- **Data below**

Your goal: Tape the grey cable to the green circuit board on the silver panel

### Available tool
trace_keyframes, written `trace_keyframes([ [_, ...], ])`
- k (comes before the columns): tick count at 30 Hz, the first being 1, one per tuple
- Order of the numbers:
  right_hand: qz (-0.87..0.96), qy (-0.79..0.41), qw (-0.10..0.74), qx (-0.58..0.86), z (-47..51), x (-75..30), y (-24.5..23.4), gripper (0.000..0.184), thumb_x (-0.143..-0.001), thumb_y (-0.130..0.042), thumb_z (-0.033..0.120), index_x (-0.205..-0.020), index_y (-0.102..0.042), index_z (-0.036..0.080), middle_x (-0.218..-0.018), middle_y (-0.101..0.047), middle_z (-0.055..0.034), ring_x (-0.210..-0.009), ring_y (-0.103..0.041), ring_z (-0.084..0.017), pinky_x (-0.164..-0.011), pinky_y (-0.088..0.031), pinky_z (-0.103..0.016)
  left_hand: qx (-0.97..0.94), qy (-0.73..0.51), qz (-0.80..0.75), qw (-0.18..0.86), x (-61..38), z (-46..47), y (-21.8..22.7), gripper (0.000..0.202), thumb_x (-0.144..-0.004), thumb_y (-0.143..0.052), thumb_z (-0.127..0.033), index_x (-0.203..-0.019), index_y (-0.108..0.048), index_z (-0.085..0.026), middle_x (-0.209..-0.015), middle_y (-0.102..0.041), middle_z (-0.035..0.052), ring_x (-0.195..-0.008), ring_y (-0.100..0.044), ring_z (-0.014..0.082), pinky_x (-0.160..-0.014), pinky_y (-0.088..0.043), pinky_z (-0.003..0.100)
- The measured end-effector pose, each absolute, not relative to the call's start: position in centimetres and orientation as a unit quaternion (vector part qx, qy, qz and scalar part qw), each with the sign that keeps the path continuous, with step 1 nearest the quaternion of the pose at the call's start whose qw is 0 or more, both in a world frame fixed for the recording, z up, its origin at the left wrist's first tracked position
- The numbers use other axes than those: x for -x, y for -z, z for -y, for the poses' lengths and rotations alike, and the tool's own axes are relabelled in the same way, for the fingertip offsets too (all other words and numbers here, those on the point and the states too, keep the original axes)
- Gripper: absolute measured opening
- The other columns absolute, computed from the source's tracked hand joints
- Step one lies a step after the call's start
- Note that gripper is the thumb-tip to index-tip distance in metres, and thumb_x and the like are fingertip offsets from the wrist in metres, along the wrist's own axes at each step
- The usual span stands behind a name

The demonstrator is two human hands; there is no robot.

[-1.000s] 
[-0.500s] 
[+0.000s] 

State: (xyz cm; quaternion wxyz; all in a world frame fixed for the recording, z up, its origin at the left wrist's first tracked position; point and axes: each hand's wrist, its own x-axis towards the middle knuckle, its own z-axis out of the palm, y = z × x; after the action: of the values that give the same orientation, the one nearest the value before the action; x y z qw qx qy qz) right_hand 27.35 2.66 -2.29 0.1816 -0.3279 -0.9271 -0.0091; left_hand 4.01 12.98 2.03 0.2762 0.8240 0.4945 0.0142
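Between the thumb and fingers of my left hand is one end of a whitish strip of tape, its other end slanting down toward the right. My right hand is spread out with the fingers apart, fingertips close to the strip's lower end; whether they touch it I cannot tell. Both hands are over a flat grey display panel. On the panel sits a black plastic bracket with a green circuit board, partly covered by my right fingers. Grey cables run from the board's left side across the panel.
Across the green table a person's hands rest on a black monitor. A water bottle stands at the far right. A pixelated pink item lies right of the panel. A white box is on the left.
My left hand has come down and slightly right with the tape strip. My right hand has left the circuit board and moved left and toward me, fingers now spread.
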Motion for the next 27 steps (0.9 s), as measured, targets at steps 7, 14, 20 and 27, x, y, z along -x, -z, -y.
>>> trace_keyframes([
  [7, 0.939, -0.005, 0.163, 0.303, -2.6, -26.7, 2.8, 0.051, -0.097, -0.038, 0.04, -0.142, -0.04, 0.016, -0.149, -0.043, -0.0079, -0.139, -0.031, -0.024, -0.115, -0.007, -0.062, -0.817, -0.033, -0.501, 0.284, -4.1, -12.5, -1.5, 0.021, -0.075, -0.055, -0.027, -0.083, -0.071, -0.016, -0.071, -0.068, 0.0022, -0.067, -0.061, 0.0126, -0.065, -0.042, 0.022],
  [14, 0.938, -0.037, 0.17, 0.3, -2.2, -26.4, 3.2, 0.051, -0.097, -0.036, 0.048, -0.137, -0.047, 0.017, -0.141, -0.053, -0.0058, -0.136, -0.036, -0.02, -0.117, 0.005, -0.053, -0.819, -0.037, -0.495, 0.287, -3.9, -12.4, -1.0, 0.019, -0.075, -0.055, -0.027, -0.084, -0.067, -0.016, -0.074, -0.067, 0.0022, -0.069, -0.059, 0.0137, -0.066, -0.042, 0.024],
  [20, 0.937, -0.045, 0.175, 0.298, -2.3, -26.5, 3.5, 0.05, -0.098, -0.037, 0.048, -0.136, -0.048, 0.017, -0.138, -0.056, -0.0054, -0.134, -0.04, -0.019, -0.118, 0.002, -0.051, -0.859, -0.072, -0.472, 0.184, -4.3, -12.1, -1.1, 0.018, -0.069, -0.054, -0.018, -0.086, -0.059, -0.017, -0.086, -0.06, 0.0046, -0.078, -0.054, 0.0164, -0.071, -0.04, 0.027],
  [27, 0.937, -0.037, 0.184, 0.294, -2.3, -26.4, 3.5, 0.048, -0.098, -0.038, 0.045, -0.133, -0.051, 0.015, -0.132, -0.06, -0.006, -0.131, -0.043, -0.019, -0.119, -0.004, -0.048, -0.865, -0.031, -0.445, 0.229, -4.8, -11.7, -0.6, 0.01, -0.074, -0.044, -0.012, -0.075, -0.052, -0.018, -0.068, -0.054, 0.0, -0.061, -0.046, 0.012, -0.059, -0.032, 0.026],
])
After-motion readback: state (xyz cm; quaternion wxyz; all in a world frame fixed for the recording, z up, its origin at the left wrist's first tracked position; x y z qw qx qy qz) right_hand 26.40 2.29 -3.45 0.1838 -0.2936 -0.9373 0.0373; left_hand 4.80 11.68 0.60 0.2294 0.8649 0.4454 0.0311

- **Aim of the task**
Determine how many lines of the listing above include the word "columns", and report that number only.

- **Answer to this problem**
2